## Assigned task
Omit all pictures and transcribe only the lines in the entries below that run from the line with "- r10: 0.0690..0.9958" through the line with "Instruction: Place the".

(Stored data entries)
^^^^^^^^

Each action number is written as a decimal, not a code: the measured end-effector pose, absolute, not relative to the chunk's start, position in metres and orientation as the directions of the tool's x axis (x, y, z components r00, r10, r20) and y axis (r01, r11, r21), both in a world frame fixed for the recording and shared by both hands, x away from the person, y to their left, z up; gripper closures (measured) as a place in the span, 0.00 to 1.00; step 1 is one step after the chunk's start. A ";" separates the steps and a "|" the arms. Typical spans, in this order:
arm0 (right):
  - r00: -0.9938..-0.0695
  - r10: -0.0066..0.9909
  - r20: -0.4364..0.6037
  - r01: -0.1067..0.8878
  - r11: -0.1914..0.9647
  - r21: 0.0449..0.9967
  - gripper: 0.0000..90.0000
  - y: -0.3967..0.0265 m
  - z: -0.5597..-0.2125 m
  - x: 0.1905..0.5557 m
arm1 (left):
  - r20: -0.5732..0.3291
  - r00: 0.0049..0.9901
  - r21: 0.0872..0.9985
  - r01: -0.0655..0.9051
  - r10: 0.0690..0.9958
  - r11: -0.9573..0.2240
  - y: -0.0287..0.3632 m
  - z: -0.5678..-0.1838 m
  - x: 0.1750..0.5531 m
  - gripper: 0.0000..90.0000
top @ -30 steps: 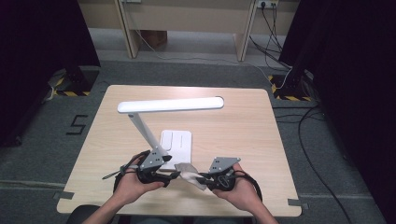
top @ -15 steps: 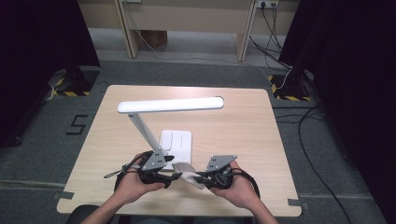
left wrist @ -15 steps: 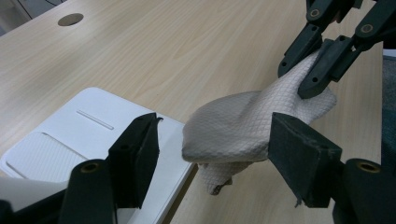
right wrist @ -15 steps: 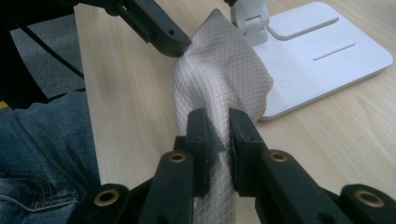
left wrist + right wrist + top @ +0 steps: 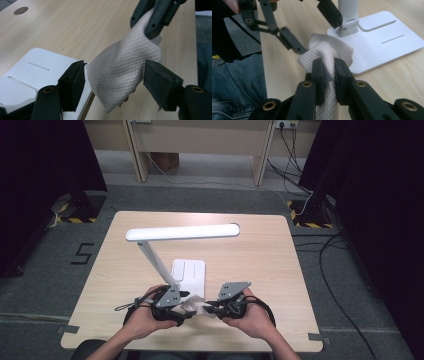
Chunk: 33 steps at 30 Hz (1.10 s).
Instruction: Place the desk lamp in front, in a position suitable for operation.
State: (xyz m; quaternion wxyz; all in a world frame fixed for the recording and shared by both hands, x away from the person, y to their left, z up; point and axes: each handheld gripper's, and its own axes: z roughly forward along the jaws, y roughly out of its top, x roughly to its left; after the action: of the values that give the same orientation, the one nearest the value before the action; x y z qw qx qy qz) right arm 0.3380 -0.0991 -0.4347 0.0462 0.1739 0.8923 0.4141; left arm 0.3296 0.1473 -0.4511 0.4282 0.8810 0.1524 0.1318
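Observation:
A white waffle-textured cloth (image 5: 196,306) hangs just above the table's near edge, between my two grippers. My right gripper (image 5: 327,66) is shut on a bunched part of the cloth (image 5: 329,50). In the left gripper view it shows at the top, clamped on the cloth's upper corner. My left gripper (image 5: 115,75) stands open, its jaws wide on either side of the hanging cloth (image 5: 125,67) without squeezing it. A white desk lamp (image 5: 182,232) stands right behind, its flat base (image 5: 192,270) close to both grippers.
The lamp's slanted arm (image 5: 157,262) rises above my left hand, and its long head spans the table's middle. The base's edge (image 5: 50,67) lies beside the left jaw. The person's jeans (image 5: 234,82) show below the table's near edge (image 5: 200,345).

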 end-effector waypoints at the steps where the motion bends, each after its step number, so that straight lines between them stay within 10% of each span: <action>1: -0.936 0.348 0.059 0.270 0.597 0.755 0.90 -0.099 -0.434 0.338 | 0.098 0.922 0.795 0.153 0.374 -0.587 0.148 -0.451 0.328 0.36; 15: -0.941 0.334 0.051 0.253 0.594 0.764 0.90 -0.098 -0.430 0.338 | 0.125 0.929 0.768 0.131 0.348 -0.627 0.148 -0.455 0.330 0.36; 27: -0.944 0.316 0.091 0.259 0.544 0.798 0.90 -0.093 -0.426 0.337 | 0.164 0.904 0.784 0.124 0.395 -0.608 0.154 -0.454 0.327 0.90; 33: -0.945 0.313 0.097 0.250 0.497 0.831 0.88 -0.084 -0.426 0.339 | 0.143 0.872 0.823 0.158 0.467 -0.546 0.168 -0.448 0.322 0.94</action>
State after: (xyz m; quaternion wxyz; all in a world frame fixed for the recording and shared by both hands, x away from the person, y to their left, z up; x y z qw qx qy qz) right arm 0.3390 -0.0836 -0.4260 0.0334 0.1629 0.8645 0.4743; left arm 0.3224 0.1680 -0.4481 0.4408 0.8613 0.1814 0.1757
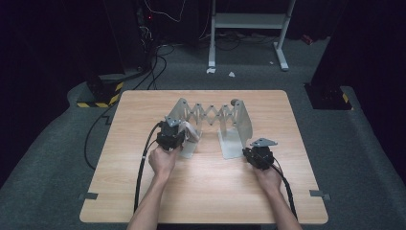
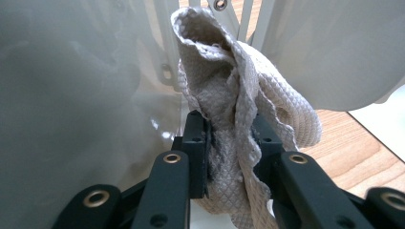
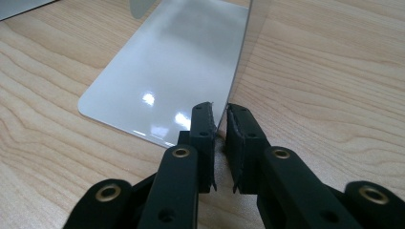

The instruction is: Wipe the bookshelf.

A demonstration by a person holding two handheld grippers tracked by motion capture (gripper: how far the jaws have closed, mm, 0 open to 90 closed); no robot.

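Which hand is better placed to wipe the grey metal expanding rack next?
Left: the left gripper grips the beige waffle-weave cloth against the rack; the right gripper clamps its end plate.

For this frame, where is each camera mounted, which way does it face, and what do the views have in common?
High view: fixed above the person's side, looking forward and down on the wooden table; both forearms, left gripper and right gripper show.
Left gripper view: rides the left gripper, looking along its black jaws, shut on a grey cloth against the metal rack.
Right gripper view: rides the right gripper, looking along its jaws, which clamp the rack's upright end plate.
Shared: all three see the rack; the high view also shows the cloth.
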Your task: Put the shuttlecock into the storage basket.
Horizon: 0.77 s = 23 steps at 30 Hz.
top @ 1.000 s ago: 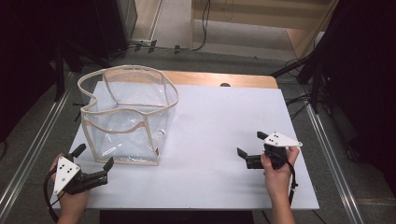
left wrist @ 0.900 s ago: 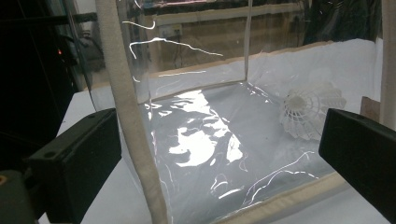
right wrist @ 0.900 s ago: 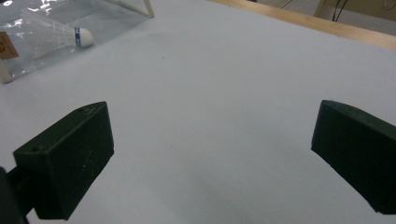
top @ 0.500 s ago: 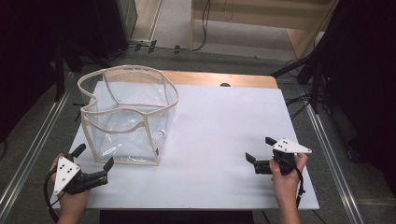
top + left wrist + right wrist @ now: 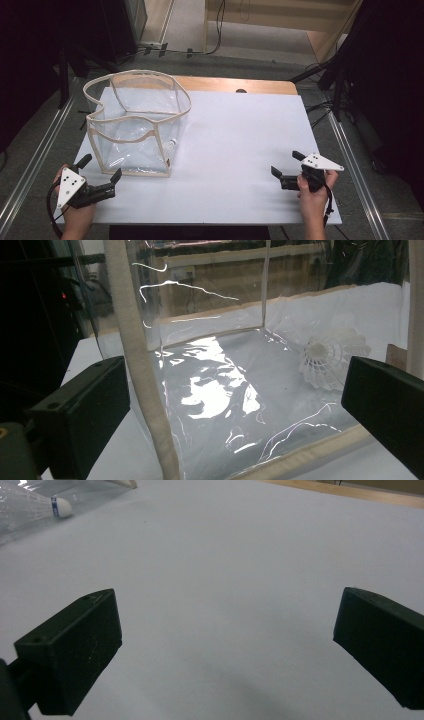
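A clear plastic bag with beige trim [image 5: 135, 125] stands open on the left half of the white table [image 5: 235, 140]. A white shuttlecock [image 5: 332, 357] lies inside it near its right front corner [image 5: 169, 146]; its cork tip also appears behind the plastic at the far left [image 5: 60, 506]. My left gripper [image 5: 100, 172] is open at the table's front left, its jaws just short of the bag's front corner edge [image 5: 145, 390]. My right gripper [image 5: 285, 167] is open at the front right, low over bare table, holding nothing.
A wooden strip [image 5: 240, 85] borders the table's far edge. Metal rails [image 5: 350, 150] run along both sides. Dark stands and cables [image 5: 340, 65] stand on the floor beyond. The white surface stretches between the bag and my right gripper.
My right gripper has drifted right and toward the front edge of the table. The left gripper and the bag have stayed put.
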### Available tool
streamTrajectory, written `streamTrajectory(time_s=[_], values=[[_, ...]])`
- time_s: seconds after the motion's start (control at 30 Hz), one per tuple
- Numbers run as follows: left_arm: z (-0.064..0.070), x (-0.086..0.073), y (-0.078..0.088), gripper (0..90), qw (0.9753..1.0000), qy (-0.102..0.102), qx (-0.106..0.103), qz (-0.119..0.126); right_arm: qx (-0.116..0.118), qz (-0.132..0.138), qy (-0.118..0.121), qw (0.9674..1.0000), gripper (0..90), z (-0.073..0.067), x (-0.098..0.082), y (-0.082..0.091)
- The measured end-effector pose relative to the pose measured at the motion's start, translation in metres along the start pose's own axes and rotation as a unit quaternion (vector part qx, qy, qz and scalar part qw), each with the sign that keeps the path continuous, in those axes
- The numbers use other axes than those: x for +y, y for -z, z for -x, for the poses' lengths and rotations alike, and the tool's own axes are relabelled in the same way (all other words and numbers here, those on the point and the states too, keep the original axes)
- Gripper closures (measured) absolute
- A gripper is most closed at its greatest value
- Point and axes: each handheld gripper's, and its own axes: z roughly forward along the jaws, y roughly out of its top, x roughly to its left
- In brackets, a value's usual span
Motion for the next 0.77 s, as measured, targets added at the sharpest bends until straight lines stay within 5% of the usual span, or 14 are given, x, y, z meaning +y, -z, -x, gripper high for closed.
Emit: streamTrajectory(time_s=[0.33,0.43,0.77], values=[[-0.004,0.001,0.003,0.0,0.9996,0.018,-0.013,0.014,-0.012,0.002,-0.016,0.9998,0.0,0.011,-0.013,0.011],[-0.006,0.001,0.004,0.0,0.9996,0.021,0.003,0.016,-0.012,0.008,-0.019,0.9997,0.0,0.014,-0.016,0.014],[-0.006,0.001,0.003,0.0,0.9997,0.019,0.002,0.013,-0.017,0.021,-0.032,0.9991,0.0,0.02,-0.02,0.022]])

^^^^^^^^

## Solution to this problem
  - r10: 0.0690..0.9958
  - r11: -0.9573..0.2240
  - y: -0.0287..0.3632 m
  - z: -0.5678..-0.1838 m
  - x: 0.1750..0.5531 m
  - gripper: 0.0000..90.0000
top @ -30 steps: 
top @ -15 steps: 
left wrist @ -15 steps: 
right wrist @ -15 steps: 
left wrist + right wrist + top @ +0 steps: 
Chunk: 33 steps at 30 Hz (1.10 s).
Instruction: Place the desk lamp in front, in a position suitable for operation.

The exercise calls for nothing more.